Qing-jao n’avait jamais envisagé le Congrès tout à fait de cette manière. Tous les livres d’histoire qu’elle avait lus faisaient du Congrès le grand unificateur de l’humanité, et, selon les livres scolaires, tous ses actes étaient empreints de noblesse. Or, à présent, elle comprenait que toutes ses actions n’étaient peut-être pas bien intentionnées. En apparence. Cela ne voulait pas dire pour autant qu’elles n’étaient pas bien intentionnées en réalité.
— Alors, il faut que j’apprenne des dieux si la volonté du Congrès est également la leur, dit-elle.
— Le feras-tu ? demanda Han Fei-tzu. Obéiras-tu à la volonté du Congrès même si celui-ci semble être dans l’erreur, tant que le Congrès conservera le mandat qu’il a reçu du ciel ?
— Me demandes-tu d’en faire le serment ?
— Exactement.
— Donc, j’obéirai au Congrès tant qu’il aura le mandat du ciel.
— Il me fallait obtenir de toi ce serment pour satisfaire aux exigences du Congrès en matière de sécurité, dit-il. Faute de quoi, je n’aurais pu te confier ta tâche.
Puis il s’éclaircit la voix et dit :
— Mais maintenant, je te demande de prêter un autre serment.
— Je le ferai si je le peux.
— Ce serment vient de… a pour origine un grand amour. Han Qing-jao, veux-tu servir les dieux en toutes choses, de toutes les manières, toute ta vie durant ?
— Oh, père, nous n’avons pas besoin de serment pour cela ! La voix des dieux ne m’a-t-elle pas déjà choisie et guidée ?
— Je te demande néanmoins de prêter ce serment.
— Je servirai les dieux toujours, en toutes choses, de toutes les manières.
À la surprise de Qing-jao, son père s’agenouilla devant elle et lui prit les mains. Les larmes ruisselaient sur ses joues.
— Tu viens de décharger mon cœur du plus lourd Fardeau qui ait jamais pesé sur lui.
— Comment cela, père ?
— Avant qu’elle meure, ta mère m’a demandé de lui faire une promesse.
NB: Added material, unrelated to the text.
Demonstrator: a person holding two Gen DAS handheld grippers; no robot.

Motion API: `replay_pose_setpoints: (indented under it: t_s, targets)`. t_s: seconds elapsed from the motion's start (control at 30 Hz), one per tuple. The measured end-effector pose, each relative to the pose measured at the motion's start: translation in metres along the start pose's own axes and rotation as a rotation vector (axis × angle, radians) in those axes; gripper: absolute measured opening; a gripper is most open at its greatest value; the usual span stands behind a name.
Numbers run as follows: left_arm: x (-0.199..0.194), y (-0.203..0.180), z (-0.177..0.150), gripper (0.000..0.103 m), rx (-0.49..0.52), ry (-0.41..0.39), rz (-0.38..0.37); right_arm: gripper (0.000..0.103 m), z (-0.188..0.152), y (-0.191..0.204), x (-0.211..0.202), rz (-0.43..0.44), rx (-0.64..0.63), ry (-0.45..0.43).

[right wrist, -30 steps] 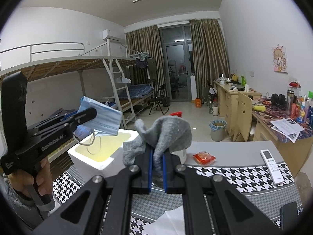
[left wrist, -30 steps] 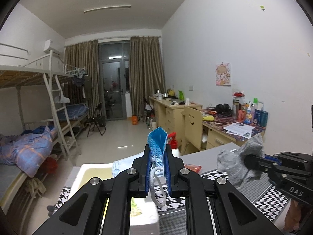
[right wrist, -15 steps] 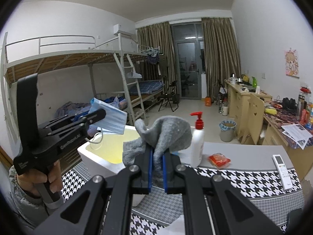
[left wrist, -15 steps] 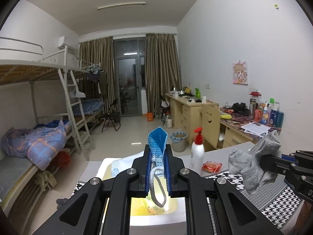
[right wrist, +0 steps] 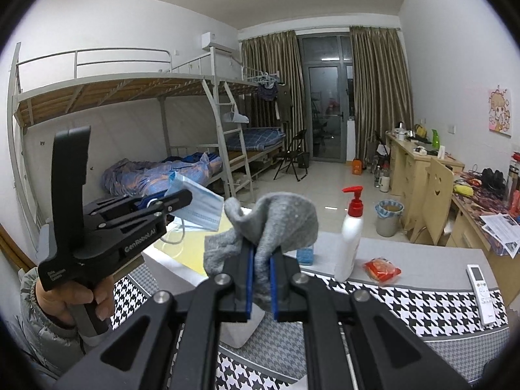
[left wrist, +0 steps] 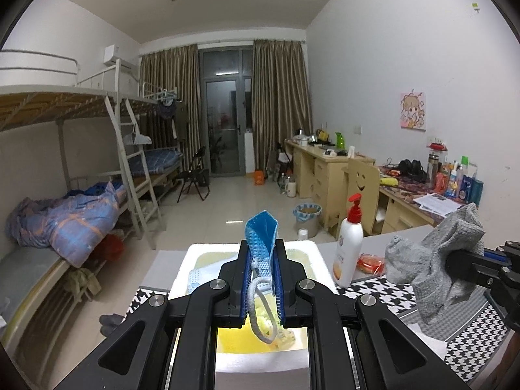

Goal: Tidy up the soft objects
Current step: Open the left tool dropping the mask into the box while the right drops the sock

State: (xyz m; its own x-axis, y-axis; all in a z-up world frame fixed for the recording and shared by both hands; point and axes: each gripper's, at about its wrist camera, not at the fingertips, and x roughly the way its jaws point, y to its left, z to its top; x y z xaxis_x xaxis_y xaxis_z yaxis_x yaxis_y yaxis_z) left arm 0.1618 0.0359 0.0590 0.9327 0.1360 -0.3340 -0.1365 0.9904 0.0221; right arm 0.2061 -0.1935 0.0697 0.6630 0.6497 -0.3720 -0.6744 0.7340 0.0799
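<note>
Left wrist view: left gripper [left wrist: 262,279] clenched on blue mask [left wrist: 261,237] over white foam box [left wrist: 253,362], right gripper [right wrist: 260,279] gripping grey sock [right wrist: 273,224] beside it; mask's ear loop may snag jaws on release, w/ pump bottle [left wrist: 349,247] beyond.

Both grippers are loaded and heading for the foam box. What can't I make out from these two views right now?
- White foam box: left wrist view, the left gripper and its blue face mask hide most of the interior; contents unclear.
- Same box, right wrist view: the right gripper with its grey sock covers it.
- Pump bottle label: too small to read.
</note>
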Motion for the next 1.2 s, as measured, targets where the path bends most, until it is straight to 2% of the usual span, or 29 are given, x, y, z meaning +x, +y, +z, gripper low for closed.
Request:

Puisque, disait-elle, tout son caractère s’exprimait dans sa dévotion envers les dieux, le seul moyen que j’avais pour t’aider à la connaître était de t’apprendre à servir les dieux toi aussi. Toute ma vie, j’ai eu peur d’échouer, j’ai craint que tu ne te détournes des dieux. Que tu ne finisses par les détester. Ou que tu ne sois indigne d’entendre leur voix.
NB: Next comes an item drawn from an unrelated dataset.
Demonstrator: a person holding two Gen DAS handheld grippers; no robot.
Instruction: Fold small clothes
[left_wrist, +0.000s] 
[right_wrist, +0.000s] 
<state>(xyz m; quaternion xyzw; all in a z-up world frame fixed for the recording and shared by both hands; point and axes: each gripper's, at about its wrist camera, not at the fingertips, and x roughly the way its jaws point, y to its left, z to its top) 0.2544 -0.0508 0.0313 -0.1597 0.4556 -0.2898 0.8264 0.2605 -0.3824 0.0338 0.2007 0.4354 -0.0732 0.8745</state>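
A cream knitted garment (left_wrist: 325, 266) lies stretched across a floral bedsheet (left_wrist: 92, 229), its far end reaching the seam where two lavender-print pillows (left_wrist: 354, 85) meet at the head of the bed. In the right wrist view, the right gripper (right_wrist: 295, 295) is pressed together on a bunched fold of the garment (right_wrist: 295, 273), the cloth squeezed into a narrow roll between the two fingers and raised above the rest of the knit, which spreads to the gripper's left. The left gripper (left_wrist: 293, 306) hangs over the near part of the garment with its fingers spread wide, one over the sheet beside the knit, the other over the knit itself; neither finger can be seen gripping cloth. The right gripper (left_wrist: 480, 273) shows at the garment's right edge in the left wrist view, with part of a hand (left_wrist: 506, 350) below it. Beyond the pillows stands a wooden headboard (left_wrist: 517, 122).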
Qing-jao fut touchée en plein cœur. Elle avait toujours été consciente de sa profonde indignité devant les dieux, de son impureté sous leur regard – même quand ils ne lui demandaient pas de scruter les lignes du bois ou de les suivre. C’est maintenant seulement qu’elle apprenait ce qui était en jeu : l’amour que sa mère avait pour elle.
— Toutes mes craintes sont dissipées à présent. Tu es la fille de ta mère, ma Qing-jao. À la perfection. Tu sers déjà bien les dieux. Et, maintenant que tu as prêté serment, je suis sûr que tu ne cesseras jamais de les servir. Et la maison céleste où réside ta mère en sera remplie d’allégresse.
— Vraiment ? Au ciel, on connaît mes faiblesses. Toi, père, tu ne vois pas que j’ai trahi la confiance des dieux ; ma mère doit savoir à quel point j’ai frôlé la souillure, et combien de fois, à quel point je suis impure chaque fois que les dieux posent leur regard sur moi.
Mais il semblait si rempli de joie qu’elle n’osa pas lui montrer combien elle redoutait le jour où elle révélerait à tous son indignité. Alors, elle le prit dans ses bras.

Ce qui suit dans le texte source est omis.